Thursday, October 7, 2010

Who killed Jazz? The Game is Afoot.

Miles Davis killed jazz.

I'll let that simmer for a minute and wait for the hot glares to cool before I continue. Ready to go on? Alright, let me clarify. One person can't really be blamed entirely for the declining in popularity of an entire art form. To be fair, there are a lot of contributing factors over the last few decades. The shift in culture due to the popularity of television, the birth of rock and roll, the sexual revolution, etc... But no stronger argument has been made for the declining popularity of jazz music than the shift away from dance music in the 1940s and 50s which is primarily attributed to Miles Davis and his development of Bop.

Before Miles Davis the primary medium of performance for jazz was as a dance band. Music was relatively simple and had clear meter to make it easy for Johnny and Sally to get there Lindy Hop on between malted milkshakes. Miles Davis brought to the table a new era of complexity and virtuosity to the art form. Modal harmonies, asymmetric meter, bebop, hard bop, all these things come from Miles Davis. Before Davis you had Happy Days are Here Again, and with him you had Bitches Brew. Miles Davis took jazz into a much deeper and darker corner than it had ever been before, and it's there that it seems to have found a home, cramped though it may be. With the shifting away from dance music in the 40s and 50s, Johnny and Sally had to find something to groove to, so the sexual revolution drove them to Rock and Roll and artists that could only be filmed from the waist up because of how "extreme" they were. Jazz had passed the title of Devil's Music onto rock and roll, a crown it would never regain, despite titles like Bitches Brew. Miles Davis had formed jazz into music for musicians. Jazz would soon be studied in conservatories all across the country and eventually the globe. Professors of music would start to apply music theory to jazz and teach technique. Jazz became institutionalized and commonplace. Despite many valiant attempts at rebirth and innovation of the art form, Johnny and Sally already had found music to which they could simulate sex on the dance floor and rebel against their parents. Lucy and Ricky may have slept in separate beds at the time, but dammit, Johnny and Sally needed to express their darkest desires at the school sock hop. Thus jazz went the way of all things...and died.

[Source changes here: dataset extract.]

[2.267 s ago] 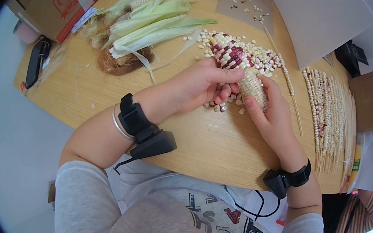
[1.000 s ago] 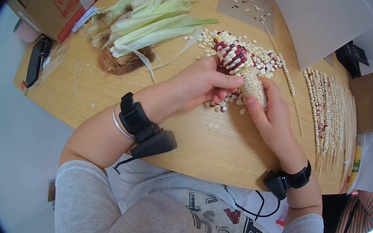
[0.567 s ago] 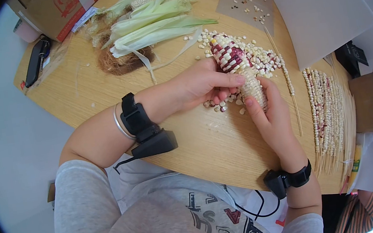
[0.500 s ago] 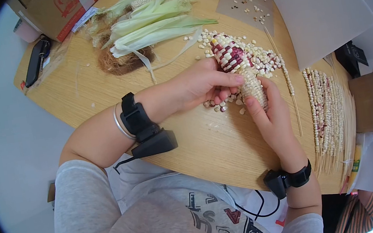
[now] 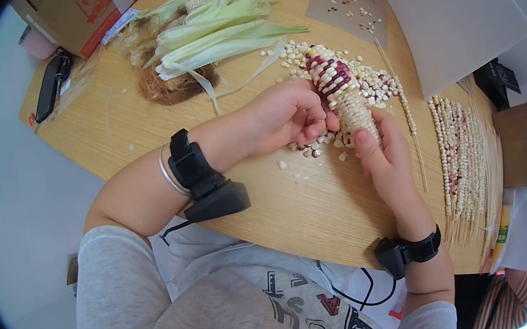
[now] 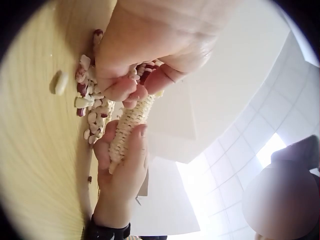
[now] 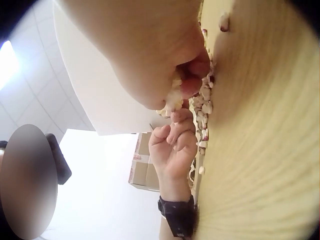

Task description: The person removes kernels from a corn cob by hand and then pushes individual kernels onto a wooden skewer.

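Note:
A corn cob (image 5: 334, 77) with white and dark red kernels lies tilted over the wooden table (image 5: 137, 128); its lower half is stripped bare. My right hand (image 5: 384, 161) grips that bare end from below, thumb along the cob. My left hand (image 5: 287, 117) has its fingers curled against the cob's left side, where the kernels begin. In the left wrist view the fingertips (image 6: 125, 90) press on the cob (image 6: 127, 125) above the right hand (image 6: 120, 170). The right wrist view shows the right hand (image 7: 135, 55) close up, the cob (image 7: 172, 102) and the left hand (image 7: 175, 142) behind it.
Loose kernels (image 5: 373, 85) lie piled under and around the cob. Green husks (image 5: 217, 29) and brown corn silk (image 5: 175, 86) lie farther back by a cardboard box (image 5: 86, 7). Skewers strung with kernels (image 5: 461, 157) line the right edge. A black fob (image 5: 50, 86) lies far left.
My left thumb has come off the top of the cob and the fingers have curled in beside it. The cob has turned a little. A loose kernel now lies on the table below my left hand.

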`<state>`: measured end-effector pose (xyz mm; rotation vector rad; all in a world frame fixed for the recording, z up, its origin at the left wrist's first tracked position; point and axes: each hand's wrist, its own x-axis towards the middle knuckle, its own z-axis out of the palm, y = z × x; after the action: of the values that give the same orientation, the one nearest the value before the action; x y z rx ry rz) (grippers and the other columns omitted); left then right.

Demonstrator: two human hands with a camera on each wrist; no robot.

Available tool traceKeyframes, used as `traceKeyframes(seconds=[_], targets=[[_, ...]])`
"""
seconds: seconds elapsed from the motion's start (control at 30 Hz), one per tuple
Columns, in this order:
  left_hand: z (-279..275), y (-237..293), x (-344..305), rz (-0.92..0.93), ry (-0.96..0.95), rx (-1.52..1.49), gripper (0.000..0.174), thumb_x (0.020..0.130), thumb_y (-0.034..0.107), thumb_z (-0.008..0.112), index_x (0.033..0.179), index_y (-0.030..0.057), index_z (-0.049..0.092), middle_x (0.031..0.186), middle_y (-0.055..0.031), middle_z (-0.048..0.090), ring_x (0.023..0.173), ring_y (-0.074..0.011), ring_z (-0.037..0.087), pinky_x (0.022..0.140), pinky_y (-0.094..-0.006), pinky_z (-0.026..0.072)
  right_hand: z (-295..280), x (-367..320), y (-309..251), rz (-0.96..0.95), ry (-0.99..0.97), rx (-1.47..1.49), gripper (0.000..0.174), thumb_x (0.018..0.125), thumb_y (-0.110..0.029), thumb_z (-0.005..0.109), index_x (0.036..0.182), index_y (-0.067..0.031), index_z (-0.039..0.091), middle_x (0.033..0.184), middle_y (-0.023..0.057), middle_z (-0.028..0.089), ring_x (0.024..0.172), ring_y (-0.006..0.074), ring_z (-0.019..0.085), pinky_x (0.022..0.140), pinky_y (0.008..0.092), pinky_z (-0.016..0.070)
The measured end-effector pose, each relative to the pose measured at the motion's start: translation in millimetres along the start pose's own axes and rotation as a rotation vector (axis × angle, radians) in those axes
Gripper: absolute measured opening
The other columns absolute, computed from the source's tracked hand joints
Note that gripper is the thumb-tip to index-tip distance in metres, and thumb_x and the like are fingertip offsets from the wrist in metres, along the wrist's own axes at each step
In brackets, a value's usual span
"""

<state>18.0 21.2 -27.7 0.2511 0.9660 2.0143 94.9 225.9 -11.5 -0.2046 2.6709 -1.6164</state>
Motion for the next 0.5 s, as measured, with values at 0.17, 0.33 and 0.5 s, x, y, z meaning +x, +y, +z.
traceKeyframes(seconds=[0.17, 0.33, 0.5], targets=[[7.5, 5.2, -3.6, 0.062, 0.078, 0.076, 0.026, 0.081, 0.001, 0.048, 0.107, -0.0026, 0.048, 0.087, -0.0145, 0.061, 0.061, -0.0152, 0.058, 0.051, -0.0244, 0.0476, 1.3, 0.8, -4.3, 0.089, 0.059, 0.276, 0.04, 0.093, -0.028, 0.054, 0.121, 0.0004, 0.045, 0.081, 0.0054, 0.058, 0.056, 0.0064, 0.049, 0.044, 0.0192, 0.0371], [11.6, 7.7, -3.0, 0.101, 0.11, 0.178, 0.022, 0.088, 0.006, 0.049, 0.109, -0.0015, 0.049, 0.09, -0.015, 0.062, 0.06, -0.0126, 0.059, 0.049, -0.023, 0.0481, -5.0, 4.2, -6.4, 0.14, 0.067, 0.463, 0.039, 0.094, -0.03, 0.051, 0.119, -0.001, 0.047, 0.074, 0.0039, 0.054, 0.051, 0.0059, 0.045, 0.04, 0.0186, 0.0332], [11.3, 6.5, -2.5, 0.094, 0.134, 0.274, 0.022, 0.093, 0.016, 0.051, 0.108, -0.0003, 0.052, 0.086, -0.0127, 0.063, 0.059, -0.011, 0.059, 0.049, -0.0219, 0.049, -6.3, 4.7, -9.2, 0.149, 0.045, 0.553, 0.036, 0.095, -0.03, 0.049, 0.116, -0.0007, 0.049, 0.076, 0.0047, 0.055, 0.053, 0.0071, 0.047, 0.039, 0.019, 0.0329]])
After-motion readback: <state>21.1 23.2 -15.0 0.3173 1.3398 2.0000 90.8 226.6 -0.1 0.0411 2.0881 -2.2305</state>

Or did it? Yes, jazz DID lose its appeal with the masses as a form of dance music, but it also gained a new audience of serious musicians. The audience may be smaller, but the loyalty is much stronger than that of Johnny and Sally, who will always turn to the newer and "edgier" music of the day simply because it is popular. Jazz is now played and loved by people AROUND THE WORLD. Everyday jazz reaches new emotional depths and pulls at the soul. Just simply because the common man doesn't appreciate it, doesn't mean its time has passed or that the art form is no longer valid. Most people are stupid, after all.